AuReMe / emapper2gbk

Convert GFF, fastas, annotation table and species name into Genbank.
GNU Lesser General Public License v3.0
14 stars 5 forks source link

issue KeyError for gbk generation #7

Closed boaty closed 2 years ago

boaty commented 2 years ago

Description

hello,

We encountered this KeyError while running emapper2gbk. It seems like due to unmatched column for input annotation file from emapper. We tested then with GitHub example files: betbox fna,faa and annotation, but the problem persisted.

We used emapper version 2.1.6 with a default outformat 6 (--outfmt 6).

And we also noticed that online file of go-basic.obo has a missing ":" .

thanks a lot

What I Did

emapper2gbk genes -fn nucleotide_sequence/ -fp protein_sequence/  -a annotation/ -o gbk/  -go /data/eggnog-mapper_database/eggnog-mapper/data/go-basic.obo 
The default organism name 'metagenome' is used.
Assembling Genbank informations for MAG001
multiprocessing.pool.RemoteTraceback: 
"""
Traceback (most recent call last):
  File "/home/anaconda3/envs/m2m/lib/python3.9/multiprocessing/pool.py", line 125, in worker
    result = (True, func(*args, **kwds))
  File "/home/anaconda3/envs/m2m/lib/python3.9/multiprocessing/pool.py", line 51, in starmapstar
    return list(itertools.starmap(args[0], args[1]))
  File "/home/anaconda3/envs/m2m/lib/python3.9/site-packages/emapper2gbk/genes_to_gbk.py", line 103, in faa_to_gbk
    create_genbank(gene_nucleic_seqs, gene_protein_seqs, annot, go_namespaces, go_alternatives, output_path, species_informations)
  File "/home/anaconda3/envs/m2m/lib/python3.9/site-packages/emapper2gbk/genes_to_gbk.py", line 127, in create_genbank
    record = record_info(gene_nucleic_id, gene_nucleic_seqs[gene_nucleic_id], species_informations)
  File "/home/anaconda3/envs/m2m/lib/python3.9/site-packages/emapper2gbk/utils.py", line 298, in record_info
    description=species_informations['description'],
KeyError: 'description'
"""

The above exception was the direct cause of the following exception:

Traceback (most recent call last):
  File "/home/anaconda3/envs/m2m/bin/emapper2gbk", line 8, in <module>
    sys.exit(cli())
  File "/home/anaconda3/envs/m2m/lib/python3.9/site-packages/emapper2gbk/__main__.py", line 309, in cli
    gbk_creation(nucleic_fasta=args.fastanucleic, protein_fasta=args.fastaprot, annot=args.annotation, org=orgnames,
  File "/home/anaconda3/envs/m2m/lib/python3.9/site-packages/emapper2gbk/emapper2gbk.py", line 196, in gbk_creation
    gbk_results = gbk_pool.starmap(genes_to_gbk.faa_to_gbk, multiprocess_data)
  File "/home/anaconda3/envs/m2m/lib/python3.9/multiprocessing/pool.py", line 372, in starmap
    return self._map_async(func, iterable, starmapstar, chunksize).get()
  File "/home/anaconda3/envs/m2m/lib/python3.9/multiprocessing/pool.py", line 771, in get
    raise self._value
KeyError: 'description'
ArnaudBelcour commented 2 years ago

Hello @boaty,

Thank you for the issue.

The KeyError comes from an error in the code creating the input dictionary with the metadata associated to the Organism/Genome Name. The commit 113651f73917b8c074737e8b239053ec2f12e39f should fixed this issue. Can you use the GitHub version of emapper2gbk and see if this fix the issue on your end?

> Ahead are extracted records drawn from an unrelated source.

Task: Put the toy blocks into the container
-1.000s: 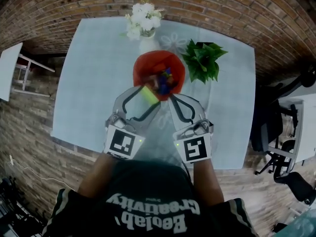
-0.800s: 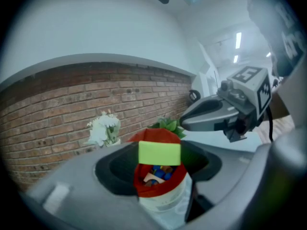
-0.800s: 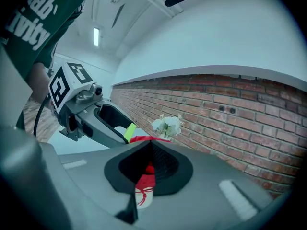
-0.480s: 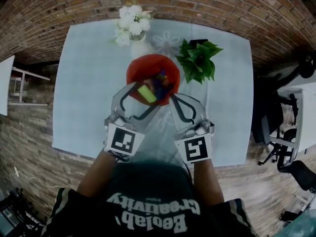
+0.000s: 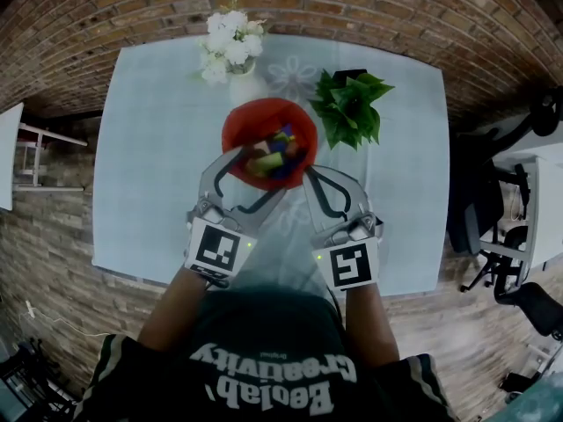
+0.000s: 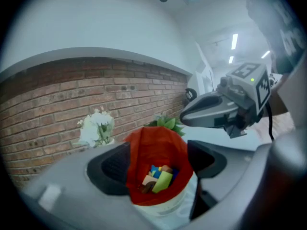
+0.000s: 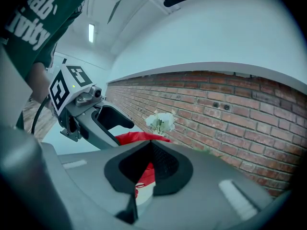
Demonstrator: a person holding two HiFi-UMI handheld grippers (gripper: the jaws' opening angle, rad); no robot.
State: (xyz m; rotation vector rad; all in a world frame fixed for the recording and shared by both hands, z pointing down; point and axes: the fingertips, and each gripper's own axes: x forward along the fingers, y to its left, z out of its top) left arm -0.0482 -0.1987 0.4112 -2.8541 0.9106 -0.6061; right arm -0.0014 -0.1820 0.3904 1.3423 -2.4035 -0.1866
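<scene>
Left gripper [image 5: 253, 172]: jaws have just been opening and stand wide apart, empty, at the near rim of the red container [image 5: 236, 126], inside which the toy blocks [image 5: 274, 152] lie. Right gripper [image 5: 308, 176]: closed, empty, just beside the container. The pale-clothed table [image 5: 149, 174] carries the container centrally, toward its far edge, with a brick wall [image 6: 57, 99] beyond. The shirt [image 5: 273, 367] print reads "Creativity".

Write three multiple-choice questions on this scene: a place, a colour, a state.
1. In the head view, the green plant stands where from the red container? A left B right C inside it
2. The flowers are: A yellow B purple C white
3. The left gripper is: A open B shut, empty C shut on the container's rim
Answers: 1 B: it shows at the container's right. 2 C: the petals are white. 3 A: its jaws have just been opening, with nothing gripped between them.
</scene>
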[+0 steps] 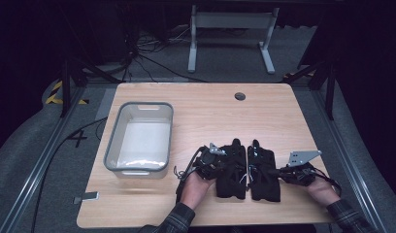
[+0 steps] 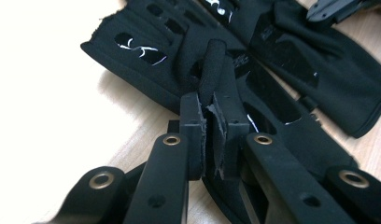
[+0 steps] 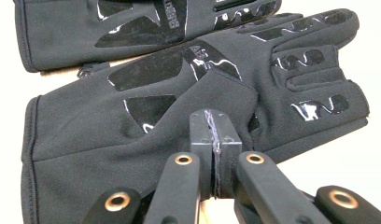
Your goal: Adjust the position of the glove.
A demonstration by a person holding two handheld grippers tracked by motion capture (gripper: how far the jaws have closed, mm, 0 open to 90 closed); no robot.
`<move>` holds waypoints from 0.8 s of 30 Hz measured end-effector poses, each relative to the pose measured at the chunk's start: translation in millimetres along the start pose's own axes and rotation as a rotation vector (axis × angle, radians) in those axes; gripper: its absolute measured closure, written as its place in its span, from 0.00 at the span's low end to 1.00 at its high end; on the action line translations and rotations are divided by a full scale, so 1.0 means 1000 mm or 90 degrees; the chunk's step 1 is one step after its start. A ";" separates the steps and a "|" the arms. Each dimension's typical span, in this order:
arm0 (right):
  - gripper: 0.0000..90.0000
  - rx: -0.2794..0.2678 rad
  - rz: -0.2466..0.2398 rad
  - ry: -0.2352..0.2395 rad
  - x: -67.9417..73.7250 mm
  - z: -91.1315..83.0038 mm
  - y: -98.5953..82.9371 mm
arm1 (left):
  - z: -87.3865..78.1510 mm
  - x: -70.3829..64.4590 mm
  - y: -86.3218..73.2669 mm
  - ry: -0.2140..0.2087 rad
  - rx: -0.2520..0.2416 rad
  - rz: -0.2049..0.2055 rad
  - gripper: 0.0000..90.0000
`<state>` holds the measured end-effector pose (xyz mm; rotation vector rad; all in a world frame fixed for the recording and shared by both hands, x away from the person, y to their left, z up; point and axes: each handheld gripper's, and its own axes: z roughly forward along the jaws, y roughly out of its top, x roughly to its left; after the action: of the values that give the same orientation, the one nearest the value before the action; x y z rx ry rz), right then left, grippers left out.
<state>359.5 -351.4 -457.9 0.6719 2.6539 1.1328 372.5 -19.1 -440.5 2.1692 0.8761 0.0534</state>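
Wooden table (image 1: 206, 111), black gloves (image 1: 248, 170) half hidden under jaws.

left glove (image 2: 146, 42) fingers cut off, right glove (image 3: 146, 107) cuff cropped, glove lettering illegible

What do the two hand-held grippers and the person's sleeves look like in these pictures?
The left gripper and right gripper are black, each with two flat black jaws on linkage arms joined by brass-coloured rivets. The jaw pads look worn and ragged at the edges. A grey three-cornered plate with small holes tops the right gripper. A black cable trails from the left one. The sleeves are dark plaid.
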 end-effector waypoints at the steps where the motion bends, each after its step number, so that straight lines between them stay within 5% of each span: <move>1: 1.00 -0.001 0.000 0.001 0.000 0.000 0.000 | -0.001 0.000 0.001 -0.001 -0.001 0.000 0.93; 14: 1.00 -0.001 -0.008 0.008 0.000 0.007 0.006 | -0.010 -0.007 0.015 -0.008 -0.051 0.022 0.95; 24: 1.00 -0.006 -0.004 0.015 -0.002 0.012 0.010 | -0.012 -0.016 0.037 -0.007 -0.079 0.066 0.95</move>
<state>368.5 -339.2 -459.0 0.6519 2.6670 1.1586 377.7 -38.3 -403.2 2.0956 0.7349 0.1426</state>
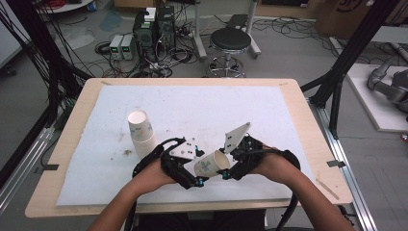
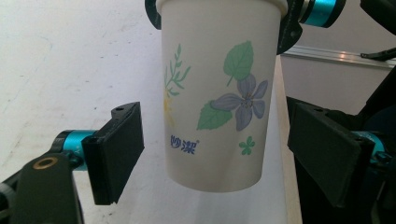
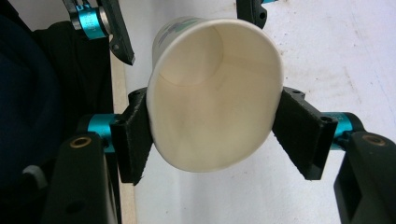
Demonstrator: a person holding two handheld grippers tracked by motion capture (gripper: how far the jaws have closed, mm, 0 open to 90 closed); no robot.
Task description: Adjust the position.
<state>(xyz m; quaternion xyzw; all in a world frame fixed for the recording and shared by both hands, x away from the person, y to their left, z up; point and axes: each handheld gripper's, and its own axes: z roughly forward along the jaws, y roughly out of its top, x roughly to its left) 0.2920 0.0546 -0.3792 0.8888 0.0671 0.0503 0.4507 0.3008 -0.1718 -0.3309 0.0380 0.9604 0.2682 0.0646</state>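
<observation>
A white paper cup (image 1: 210,165) printed with a blue flower and green leaves hangs sideways above the table's front edge. My right gripper (image 3: 217,137) is shut on the cup's (image 3: 210,93) rim and presses the mouth into an oval. My left gripper (image 2: 219,154) stands open around the cup's (image 2: 215,102) base, with a gap on either side between its pads (image 2: 116,149) and the cup wall. In the high view the left gripper (image 1: 198,168) and the right gripper (image 1: 227,164) face each other with the cup between them.
A stack of matching paper cups (image 1: 140,132) stands upright on the white mat (image 1: 192,106), just left of my left hand. The wooden table edge (image 1: 308,125) frames the mat. A stool (image 1: 230,43) and electronics sit on the floor beyond.
</observation>
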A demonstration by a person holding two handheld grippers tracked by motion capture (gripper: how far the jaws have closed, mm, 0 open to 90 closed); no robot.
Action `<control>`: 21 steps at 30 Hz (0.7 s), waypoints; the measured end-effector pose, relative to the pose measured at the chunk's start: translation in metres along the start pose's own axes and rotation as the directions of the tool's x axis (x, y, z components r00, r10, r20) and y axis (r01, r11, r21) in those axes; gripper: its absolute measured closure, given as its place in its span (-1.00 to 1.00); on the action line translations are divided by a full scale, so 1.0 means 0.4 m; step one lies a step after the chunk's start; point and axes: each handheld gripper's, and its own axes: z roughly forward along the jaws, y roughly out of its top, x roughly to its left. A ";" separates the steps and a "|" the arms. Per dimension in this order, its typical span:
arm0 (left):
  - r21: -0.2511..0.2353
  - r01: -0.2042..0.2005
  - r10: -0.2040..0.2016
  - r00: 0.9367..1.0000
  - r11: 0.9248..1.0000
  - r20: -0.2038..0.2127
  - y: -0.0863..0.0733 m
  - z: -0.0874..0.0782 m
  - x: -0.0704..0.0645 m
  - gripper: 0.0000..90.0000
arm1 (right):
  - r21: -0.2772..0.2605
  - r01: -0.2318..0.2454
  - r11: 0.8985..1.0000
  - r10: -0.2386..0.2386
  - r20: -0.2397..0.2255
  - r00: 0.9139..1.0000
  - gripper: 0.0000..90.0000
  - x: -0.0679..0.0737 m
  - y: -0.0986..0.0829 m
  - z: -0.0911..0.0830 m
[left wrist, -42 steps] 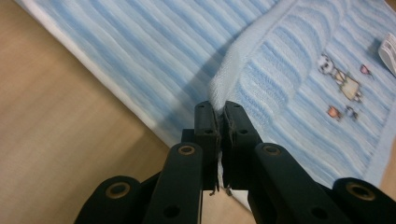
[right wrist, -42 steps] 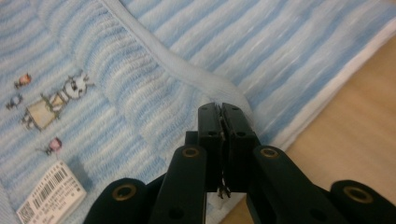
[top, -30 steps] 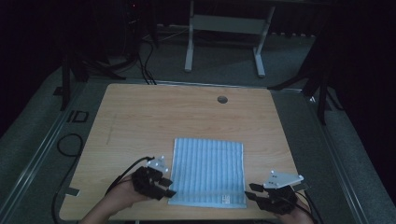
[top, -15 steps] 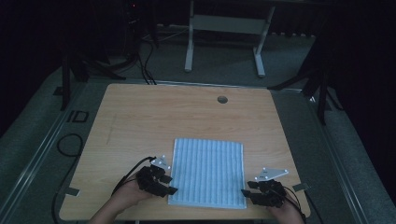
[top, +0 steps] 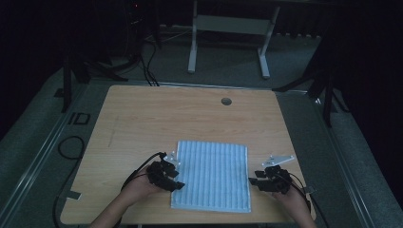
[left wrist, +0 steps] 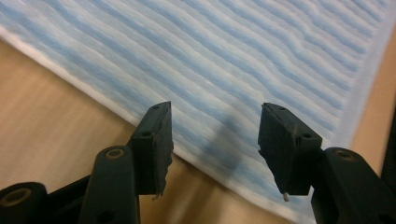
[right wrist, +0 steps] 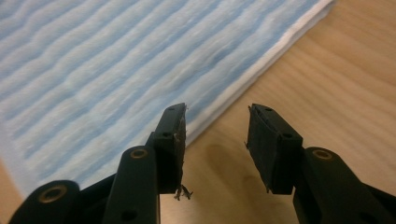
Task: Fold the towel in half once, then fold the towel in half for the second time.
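Near edge of table (top: 142, 123): left gripper (top: 173, 183) sits at the left side of the blue striped towel (top: 214, 173), right gripper (top: 254, 180) at its right side, both low, close to the near corners. In the left gripper view the fingers (left wrist: 156, 140) are spread wide, nothing between them, straddling the towel's edge (left wrist: 93, 100) with the wood showing below. In the right gripper view the fingers (right wrist: 170, 140) are also wide apart and empty, one over the white hem (right wrist: 243, 88), the other over bare wood. Step in hand, as I read it: approach for a two-handed grab of the towel's side edges, probably to fold or lift it; no grip made yet. Next move calls for dropping each gripper so one finger slides under the hem, then closing on the cloth at matching heights so it comes up even. The towel lies flat on the near-centre part of the table, looks like a folded stack from the thick hem. It is nearly square, long axis running slightly more near-to-far; stripes run the same way, pointing from the person toward the far edge. Farther off: a round cable hole (top: 226, 101) near the far edge, well apart from the towel, then a white frame (top: 228, 28) on the dark floor behind.
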 end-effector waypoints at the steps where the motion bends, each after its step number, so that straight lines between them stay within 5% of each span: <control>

For the issue with the missing ":", it happens sometime after an update of the Gene Ontology obo file. This issue is fixed in the obo file in the GitHub repository (https://github.com/geneontology/go-ontology/commit/2f630886cf2a1cbf8163d1ddf2cd58b00c927482). So we should wait for the next release to have this fix. But I will try to implement a function that try to query this obo file when we encounter an issue with the release Gene Ontology file. Maybe this could fix this issue.

Best Regards.

boaty commented 2 years ago

Thank you Arnaud, I tired GitHub version and it works well, bug fixed!